Data Generation
Generation Engines
Select an engine with --engine (default: heuristic).
Heuristic (Default)
Regex and fuzzy matching on column names and types selects appropriate data generators. No AI model required.
dbsprout generate --engine heuristic
- Speed: 100K+ rows/sec
- Quality: ~80% semantic accuracy
- Dependencies: none (core install)
Spec
An AI model analyzes your schema once and produces a DataSpec — a
per-column generation plan that is cached and reused.
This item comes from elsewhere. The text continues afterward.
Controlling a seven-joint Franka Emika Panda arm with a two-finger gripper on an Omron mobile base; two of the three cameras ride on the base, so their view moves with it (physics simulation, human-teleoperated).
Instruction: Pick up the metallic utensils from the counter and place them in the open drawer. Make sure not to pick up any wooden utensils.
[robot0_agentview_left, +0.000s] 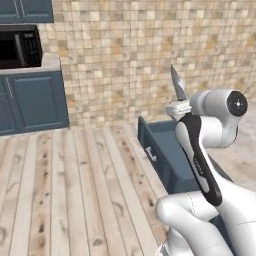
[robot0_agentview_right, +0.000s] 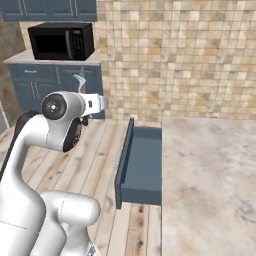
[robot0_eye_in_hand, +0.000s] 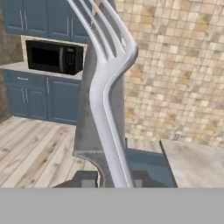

All row generation
stays deterministic.
dbsprout generate --engine spec
- Speed: first run includes spec generation (<30s embedded, <5s cloud); later runs use the cache
- Quality: high semantic accuracy
- Dependencies:
dbsprout[llm](embedded) ordbsprout[cloud](cloud providers)
Statistical
Fits a GaussianCopula to reference data so synthetic rows preserve the distributions and correlations of a real sample.
dbsprout generate --engine statistical --reference-data ./sample.csv
--reference-data accepts a single CSV or a directory of per-table CSVs.
Finetuned
Generate from a QLoRA adapter produced by the training pipeline.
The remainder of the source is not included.